Auch 1950 veranstalteten wir wieder einen Faschingsball in der Villa Völk. Nach den Schülerkonzerten gingen wir öfter gemeinsam mit Professoren in den „Walfisch“, der damals noch nicht so exklusiv und teuer war wie heute. Im September musste ich wegen einer Schleimbeutelentzündung am Knie wochenlang im Kitzinger Krankenhaus liegen und konnte erst am 17.10. wieder am Unterricht teilnehmen. Mein Gesangslehrer Herr König ging in Pension, und für ihn wurde Frau Klink-Schneider aus Nürnberg ans Konservatorium berufen. Bei ihr lernte ich enorm viel und war auch später bis zu ihrem Tod freundschaftlich mit ihr verbunden. 1950 legte ich mein Musiklehrer-Examen in Violine ab, blieb aber weiterhin am Konservatorium zum Gesangsstudium bei Frau Klink, Violine bei Herrn Krasser, Klavier bei Herrn Knettel und zu den Vorlesungen bei Prof. Rau und dem Opern-Ensemble bei Intendant Scherer, das mir besondere Freude machte. In bester Erinnerung ist mir aus dieser Zeit auch eine mehrtägige Fahrt mit Prof. Rau und Dr. Häfner nach München zu Carl Orffs „Antigone“ und noch einigen anderen Aufführungen im Prinzregententheater und den Kammerspielen. Und auch an der Fahrt nach Nürnberg zur Aufführung von Orffs „Der Mond“ und „die Kluge“ nahm ich teil.

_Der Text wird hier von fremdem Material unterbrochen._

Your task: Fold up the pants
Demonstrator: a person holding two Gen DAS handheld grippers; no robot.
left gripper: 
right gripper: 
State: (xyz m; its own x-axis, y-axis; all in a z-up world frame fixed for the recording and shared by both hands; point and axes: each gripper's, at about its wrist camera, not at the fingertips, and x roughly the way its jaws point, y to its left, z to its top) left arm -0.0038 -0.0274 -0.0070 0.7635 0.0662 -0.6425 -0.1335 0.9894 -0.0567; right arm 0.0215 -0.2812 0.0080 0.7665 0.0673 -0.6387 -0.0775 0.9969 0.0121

Am 03.10.1952 heiratete ich in München den Direktor Prof. Franz Rau und zog zu ihm in die kleine Wohnung im Dachgeschoß der Villa Völk, die aus Wohnzimmer, Schlafzimmer, einem kleinen Gastzimmer und dem Badezimmer bestand, das – mit einem Brett über der Badewanne als Arbeitstisch (!) – auch als Küche dienen musste! Nach der Pensionierung meines Mannes im Jahr 1957 zogen wir nach München, und ich studierte dort an der Hochschule für Musik noch Schulmusik. Mitten in meinem Studium, kurz vor der Philosophie-Prüfung, starb im November 1959, völlig unerwartet nach einer harmlosen Magenoperation, mein Mann. Wegen meiner musikalischen Vorbildung konnte ich 1960 das Staatsexamen schon nach drei statt nach vier Studienjahren ablegen. Die Referendarjahre absolvierte ich am Wilhelms- und am Rupprechts-Gymnasium in München und war dann nach dem 2. Staatsexamen am Gymnasium in Mühldorf und seit 1963 am Pestalozzi-Gymnasium (Musisches Gymnasium) in München tätig, bis ich 1987 als Studiendirektorin in den Ruhestand ging.